# BX2650 Front right dips and ripped tie rod boot



## Kaempfe (Jun 19, 2021)

Hi.
I just got my first used BX series so I’m learning - something the hard way. I was moving sand yesterday and a few times had a really full bucket. At some point, my front right side dipper down pretty significantly. At first, I thought this was a sign I was overloaded so backed off but it seems I may have damaged something. 

I looked and it appears the tie rod joint boot is torn but will this allow the front end to dip or is there something more serious going on. I guess I need to learn about the BX suspension system.

A) Is the dipping the joint or something more serious?
B) is the boot/joint repair something I can get a part and replace at home?

Thank you!!


----------



## Kaempfe (Jun 19, 2021)




----------



## SidecarFlip (Mar 25, 2021)

That is a radial joint and very expensive to replace (only a Kubota OEM part, no aftermarket). The boot is available at a Kubota dealer. I would suggest replacing it as soon as possible. You need to clean the sand out of the joint. You'll need to pop the tie rod end out of the outboard casting and remove the joint from the steering ram. Clean it out carefully pack it with grease and replace the boot. Before you take it apart, measure the distance from the end to end and reinstall it at that length. The length of the assembly determines the proper toe in.

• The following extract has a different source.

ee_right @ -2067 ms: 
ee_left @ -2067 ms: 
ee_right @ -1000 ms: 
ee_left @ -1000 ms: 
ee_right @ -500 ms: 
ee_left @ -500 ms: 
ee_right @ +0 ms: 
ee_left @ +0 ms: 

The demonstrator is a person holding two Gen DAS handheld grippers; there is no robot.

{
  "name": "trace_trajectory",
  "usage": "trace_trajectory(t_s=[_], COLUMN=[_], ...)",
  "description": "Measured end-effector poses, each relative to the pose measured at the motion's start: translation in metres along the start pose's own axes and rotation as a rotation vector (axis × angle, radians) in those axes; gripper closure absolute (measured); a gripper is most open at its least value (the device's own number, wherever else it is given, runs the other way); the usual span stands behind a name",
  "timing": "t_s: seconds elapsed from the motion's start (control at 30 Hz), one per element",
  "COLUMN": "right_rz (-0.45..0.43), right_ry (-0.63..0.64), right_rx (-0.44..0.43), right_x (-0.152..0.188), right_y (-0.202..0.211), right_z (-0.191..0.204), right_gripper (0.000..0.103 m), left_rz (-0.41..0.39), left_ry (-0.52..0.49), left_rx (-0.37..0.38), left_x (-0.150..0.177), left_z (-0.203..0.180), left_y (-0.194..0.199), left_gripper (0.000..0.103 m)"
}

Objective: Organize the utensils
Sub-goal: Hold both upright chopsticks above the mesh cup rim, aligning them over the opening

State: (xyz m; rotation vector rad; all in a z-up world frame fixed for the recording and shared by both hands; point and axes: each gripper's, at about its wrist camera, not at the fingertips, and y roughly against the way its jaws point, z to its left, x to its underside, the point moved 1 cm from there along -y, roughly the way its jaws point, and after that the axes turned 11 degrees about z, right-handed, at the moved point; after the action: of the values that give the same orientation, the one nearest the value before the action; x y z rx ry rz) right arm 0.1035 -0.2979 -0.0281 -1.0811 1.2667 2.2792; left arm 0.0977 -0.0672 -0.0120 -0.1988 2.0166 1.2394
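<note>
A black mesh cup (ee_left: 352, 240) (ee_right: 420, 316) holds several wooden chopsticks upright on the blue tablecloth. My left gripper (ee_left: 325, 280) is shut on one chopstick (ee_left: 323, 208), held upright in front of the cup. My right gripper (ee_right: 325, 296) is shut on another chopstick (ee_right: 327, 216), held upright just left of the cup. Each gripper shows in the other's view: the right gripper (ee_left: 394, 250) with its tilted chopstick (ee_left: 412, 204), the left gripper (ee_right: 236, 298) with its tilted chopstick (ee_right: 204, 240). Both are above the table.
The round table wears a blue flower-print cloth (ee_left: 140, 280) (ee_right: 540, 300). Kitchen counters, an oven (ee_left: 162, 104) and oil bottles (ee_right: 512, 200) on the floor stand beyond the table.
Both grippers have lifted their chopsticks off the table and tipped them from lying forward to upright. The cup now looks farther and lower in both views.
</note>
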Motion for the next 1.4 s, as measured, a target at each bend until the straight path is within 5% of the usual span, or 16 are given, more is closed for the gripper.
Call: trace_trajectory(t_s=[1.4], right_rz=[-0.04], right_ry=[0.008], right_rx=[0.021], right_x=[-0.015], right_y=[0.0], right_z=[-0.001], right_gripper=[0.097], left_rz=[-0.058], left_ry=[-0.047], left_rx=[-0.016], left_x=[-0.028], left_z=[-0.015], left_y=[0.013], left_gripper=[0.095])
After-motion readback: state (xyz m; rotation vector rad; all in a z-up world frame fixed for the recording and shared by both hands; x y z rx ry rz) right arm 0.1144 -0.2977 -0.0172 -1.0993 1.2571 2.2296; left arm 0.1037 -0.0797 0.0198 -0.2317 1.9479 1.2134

Continuing to operate it like that will cause the joint to fail.

Last time I checked the joint was over 100 bucks.

Don't understand the 'dip' part unless you have low tire pressure on the 'dip' side.


----------



## Kaempfe (Jun 19, 2021)

It’s no low tire pressure. The whole front right side will go down noticeable if the load is heavy or I have a moderate to heavy load and turn left. It doesn’t seem like that joint would control that. How does the tractor suspension work?

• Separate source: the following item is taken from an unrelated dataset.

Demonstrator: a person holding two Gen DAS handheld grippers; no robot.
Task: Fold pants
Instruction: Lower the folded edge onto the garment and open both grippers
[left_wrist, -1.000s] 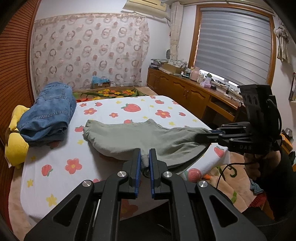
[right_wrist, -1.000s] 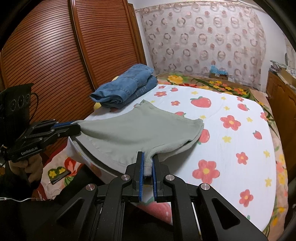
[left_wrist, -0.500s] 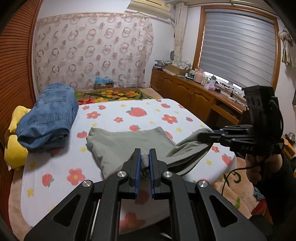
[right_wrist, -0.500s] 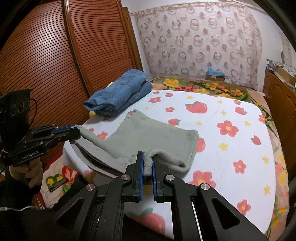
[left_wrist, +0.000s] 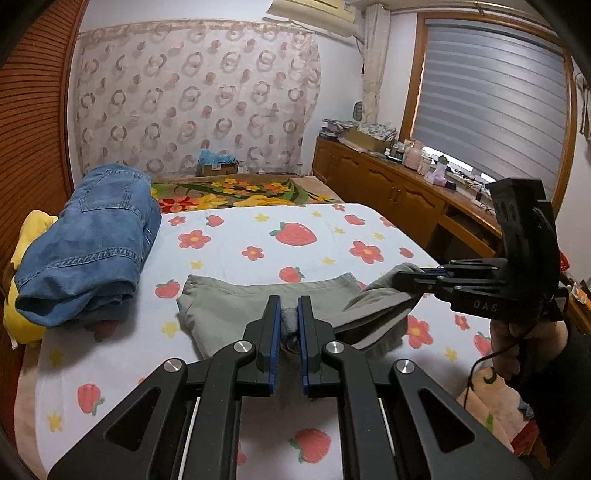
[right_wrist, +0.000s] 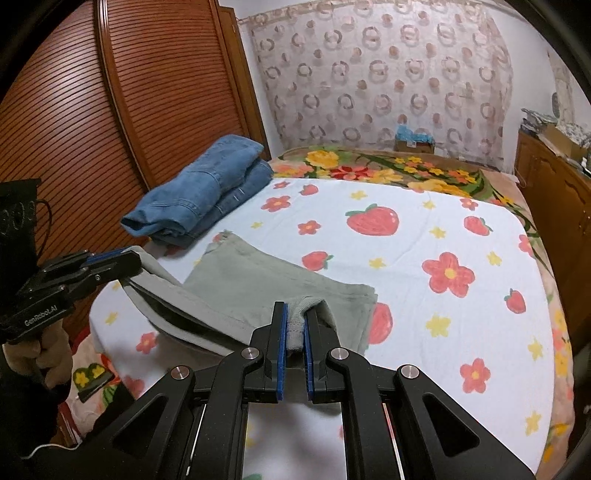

For the boot repair - thanks. Understood. I’ll get on it.


----------



## SidecarFlip (Mar 25, 2021)

There is no suspension. The front axle pivots on a center pin. That is all there is. If it's 'dipping down' on one side, the load you picked up in the bucket is heavier on one side than the other. Tractors as a rule have no suspension unless it's a big one like a JCB Fastrak.


----------



## FredM (Nov 18, 2015)

It sounds like your tractor is over balanced with the weight in the bucket, do you not "feel" the right rear wheel lifting off of the ground, next time you get a dip, have a glance to the right hand side towards the right hand rear wheel and see if this has lifted, the lift will become common if you have no weight or implement attached to the 3 point linkage, and if you are not careful, you will roll the tractor.

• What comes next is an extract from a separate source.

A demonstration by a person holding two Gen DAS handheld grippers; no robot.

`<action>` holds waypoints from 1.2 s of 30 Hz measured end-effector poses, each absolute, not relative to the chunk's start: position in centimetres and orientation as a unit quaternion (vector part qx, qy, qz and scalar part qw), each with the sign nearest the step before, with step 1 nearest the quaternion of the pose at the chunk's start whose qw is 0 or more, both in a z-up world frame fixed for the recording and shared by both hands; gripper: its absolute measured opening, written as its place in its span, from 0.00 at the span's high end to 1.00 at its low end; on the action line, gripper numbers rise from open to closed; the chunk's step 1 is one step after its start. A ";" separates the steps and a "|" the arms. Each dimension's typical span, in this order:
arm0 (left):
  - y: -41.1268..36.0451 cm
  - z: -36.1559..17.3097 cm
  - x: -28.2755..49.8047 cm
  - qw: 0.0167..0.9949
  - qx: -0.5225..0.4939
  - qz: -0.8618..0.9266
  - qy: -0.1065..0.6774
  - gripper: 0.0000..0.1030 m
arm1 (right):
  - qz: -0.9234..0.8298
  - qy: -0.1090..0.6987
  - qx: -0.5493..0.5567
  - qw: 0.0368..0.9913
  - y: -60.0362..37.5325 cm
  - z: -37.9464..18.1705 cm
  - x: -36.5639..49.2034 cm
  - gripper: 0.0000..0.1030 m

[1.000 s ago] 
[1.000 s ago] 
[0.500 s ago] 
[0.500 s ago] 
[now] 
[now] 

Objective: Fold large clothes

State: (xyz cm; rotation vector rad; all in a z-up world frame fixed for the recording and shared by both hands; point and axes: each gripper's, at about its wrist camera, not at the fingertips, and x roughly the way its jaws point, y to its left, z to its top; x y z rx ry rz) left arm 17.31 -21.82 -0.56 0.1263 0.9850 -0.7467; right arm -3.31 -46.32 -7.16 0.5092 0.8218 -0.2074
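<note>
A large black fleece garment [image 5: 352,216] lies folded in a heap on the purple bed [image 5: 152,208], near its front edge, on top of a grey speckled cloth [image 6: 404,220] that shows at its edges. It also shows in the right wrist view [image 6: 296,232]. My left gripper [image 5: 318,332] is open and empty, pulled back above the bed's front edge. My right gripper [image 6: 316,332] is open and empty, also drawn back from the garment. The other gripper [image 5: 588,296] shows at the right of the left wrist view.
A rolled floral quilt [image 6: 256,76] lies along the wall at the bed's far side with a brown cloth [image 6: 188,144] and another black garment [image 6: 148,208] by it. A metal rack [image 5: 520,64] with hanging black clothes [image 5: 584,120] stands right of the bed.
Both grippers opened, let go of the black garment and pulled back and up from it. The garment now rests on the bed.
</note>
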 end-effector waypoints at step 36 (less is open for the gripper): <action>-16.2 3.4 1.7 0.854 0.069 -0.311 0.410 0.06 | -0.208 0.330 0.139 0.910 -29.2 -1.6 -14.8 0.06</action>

After awhile operating, you will get the "feel between the seat and your pants" as the saying goes, and in time you will understand what the saying means.


----------



## SidecarFlip (Mar 25, 2021)

Most Kubota's (mine included) are capable of lifting more weight in the bucket than the tractor can, in actuality, safely lift. Where not being experienced come into play. I can 'feel' when my back end is getting light without looking, something you develop with time. Keep in mind there is a fine line between lifting the back end and rolling one over. Because there is no suspension, it don't take much, I call that the pucker factor. If it's 'dipping down', like Fred said, it's lifting the rear on the opposite side, something you do not want to do. Hopefully your ROPS is up and you have your safety belt fastened. You roll it and get under it, you'll wish you never were there, if you live.


----------



## TX MX5200 (May 12, 2020)

Yes, you can change it yourself…it looks like the joint is toast to me and that rubber boot tear is old. I would just swap the joint, but as said, count the exposed threads on both sides and match it up.


----------



## Kaempfe (Jun 19, 2021)

Thanks, everyone. Great advice. I appreciate the education.
One last question/observation. It always happened to the front right tire. Based on everyone’s comments, can I assume I was simply loading the bucket or driving the tractor heavy on the right side or do you think the toasted right joint could contribute? Every time it happened it was clearly on the right front and never even close to an issue in the front left. 

Thoughts?


----------



## FredM (Nov 18, 2015)

Sorry about that, maybe it looked like the tie rod boot photo looked to be on the left and that is how I took it, it would be nothing to do with the joint, were you loading the bucket more to the right hand side Kaempfe ?, if that is the case then that may explain it, how high do you carry your bucket when it is loaded and driving? if you carry this at bonnet height and higher then that is asking for trouble, especially when making a sharp turn, be careful when operating.


----------



## TX MX5200 (May 12, 2020)

Only way it would dip front right due to the steering rod joint is if moving forward and that tire turned in sharply and augered in. But again, for it to dip down the left rear is coming up. 

you need to repair the joint as it’s a safety issue…after that you want to carry load low and if you notice rear tire rising while loading up front, you need ballast weight on rear. Easiest is to put an implement on the rear for weight.


----------



## Kaempfe (Jun 19, 2021)

Thank you. Understood.


----------



## SidecarFlip (Mar 25, 2021)

That radial joint is not a cheap date and it will be a Kubota part. Got a lots of abrasive sand in it but may be salvageable. clean ir out real good with brake cleaner and feel for slop. If there isn't any, pack with grease and replace the boot (also a dealer item).


----------